Una cena que fue
la última
na
cena es una comida. La última del día. Quien come se alimenta,
ingiere alimento para subsistir. Quien come, alimenta cuerpo y
alma, la plenitud del ser. La comida es gesto de los sentidos; y
también regocijo y satisfacción, alimento del espíritu,
alimento de la vida.
Gesto envolvente
el de comer. Alimento del cuerpo, alimento del alma; uno y otro
en indisoluble unidad. Preparar el alimento, sentarse a la mesa,
partirlo y compartirlo: calmar el hambre corporal y espiritual.
Rito de bendición, regocijo y gratitud, gesto perfecto del
amor.
De Jesús se
cuenta que pasaba las noches en oración, desentrañando el
interior de Dios. Orar es comulgar, establecer comunión con
Dios, con las personas y las cosas a la vez. Lo propio del amor.
Jesús era el orante, el amante perfecto. "Cuando llegó la
hora, Jesús se sentó a la mesa con los apóstoles y les dijo:
'¡Cuánto he deseado celebrar con ustedes esta cena de Pascua
antes de mi muerte!'" (Lc 22, 16). Deseo que se perpetúa
en la eternidad.
Comulgar no es
propiamente recibir el cuerpo del Señor, sino más bien, ser
recibido en el cuerpo del Señor, que es la comunidad.
"Cuando comemos del pan que partimos, nos hacemos uno con
Cristo en su cuerpo. Aunque somos muchos, todos formamos un solo
cuerpo, pues todos y cada uno comemos de ese único pan" (1
Cor 10, 16-17). Pablo es sorprendente: "Ustedes son el
cuerpo de Cristo, y cada uno de ustedes es parte de ese
cuerpo" (1 Cor 12, 27).
La última cena
forma parte de una serie de comidas. Por eso es última. Ya en
tiempos de Jesús, compartir la mesa con alguien es hacerle el
máximo honor. Este honor lo hace Jesús a los publicanos y
"otra gente de mala fama". Los maestros de la ley lo
critican porque "recibe a los pecadores y come con
ellos" (Lc 15, 1-3). Jesús se mueve en una atmósfera de
pecado: "Yo no he venido a llamar a los buenos sino a los
pecadores para que se vuelvan a Dios" (Lc 5, 32).
En una cena de
amigos hay ambiente de transparencia afectiva. Y más si es la
última.
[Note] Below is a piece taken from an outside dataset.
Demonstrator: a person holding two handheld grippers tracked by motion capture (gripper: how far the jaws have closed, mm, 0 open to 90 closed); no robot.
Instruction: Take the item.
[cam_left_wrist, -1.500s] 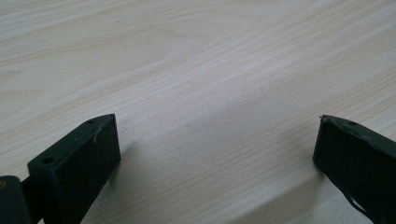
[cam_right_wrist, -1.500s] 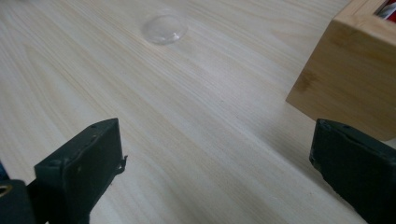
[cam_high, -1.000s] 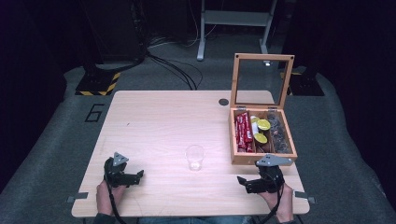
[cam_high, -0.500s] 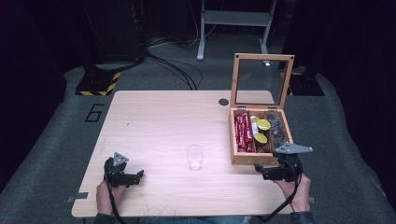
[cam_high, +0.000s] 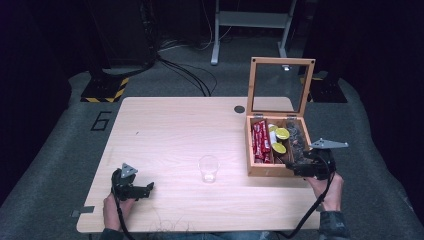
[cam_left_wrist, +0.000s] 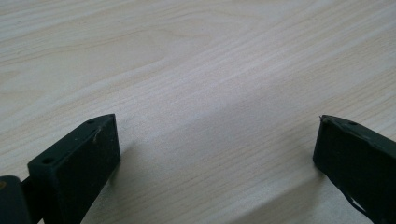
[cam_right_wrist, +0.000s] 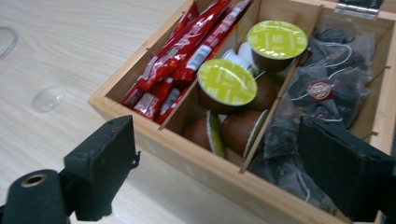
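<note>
A wooden box (cam_high: 270, 171) with its glass lid (cam_high: 278, 87) raised stands at the table's right side. It holds red sachets (cam_right_wrist: 187, 56), green-lidded capsules (cam_right_wrist: 226, 81) and dark tea bags (cam_right_wrist: 327, 84). My right gripper (cam_high: 295, 169) hovers at the box's near right corner. In the right gripper view it (cam_right_wrist: 215, 140) points into the box, open, and its jaws have just been closing a little with nothing pressed between them. A clear plastic cup (cam_high: 208, 168) stands mid-table. My left gripper (cam_high: 147, 189) rests open on bare wood (cam_left_wrist: 215, 123) at the near left.
The light wooden table (cam_high: 175, 130) has a dark round cable hole (cam_high: 239, 109) near its far edge. Beyond the table, on the grey floor, lie black cables and a yellow-and-black striped base (cam_high: 105, 90). Dark space surrounds the table.
My right gripper has moved from in front of the box to its near right corner and risen slightly. The left gripper has stayed in place.
</note>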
Con el corazón en la mano, las palabras de despedida
se cargan de elocuencia inaudita. No menos que el silencio, la
mirada adquiere espesor divino, como si por un instante los
comensales se encontraran en el paraíso, envueltos en la
sorpresa de la fascinación.
Comulgo con
alguien cuando me identificó con él, cuando coincidimos en
ideas y sentimientos. Jesús comulga con sus discípulos:
"Ustedes han estado siempre conmigo en mis pruebas. Por
eso, yo les doy un reino, como mi Padre me lo dio a mí, y
ustedes comerán y beberán a mi mesa en mi reino" (Lc 22,
28). El pan que comparten a la mesa es símbolo de comunión, de
construcción de comunidad, anticipo del paraíso. Quien
comparte el pan a la mesa, vive en el cielo ya.
Las palabras
adquieren peso abrumador: "El que come mi carne y bebe mi
sangre, tiene vida eterna; y yo lo resucitaré en el último
día". ¿Ultimo? Sí. El día de la plenitud, que es el
mismo que habla: Jesús. "Porque mi carne es verdadera
comida y mi sangre verdadera bebida. El que come mi carne y bebe
mi sangre, vive en mí y yo en él" (Jn 6, 54-56).
Valor
inapreciable el de la comida. "La cena que recrea y
enamora", canta S. Juan de la Cruz. Cena que recrea en
cuanto es "fin de los males", y enamora "en
cuanto es posesión de todos los bienes. Porque en serle
generoso Dios al alma, la recrea, y en serle gracioso, la
enamora" (Cántico 14-15, 28-29). En la comida ha puesto
Dios el cielo al alcance de los sentidos.
La última cena
comenzó: Dios en trance de invitar al hombre al festín
perdurable de su cuerpo y de su sangre. Jueves Santo, banquete
divino. Quien come de él no morirá jamás.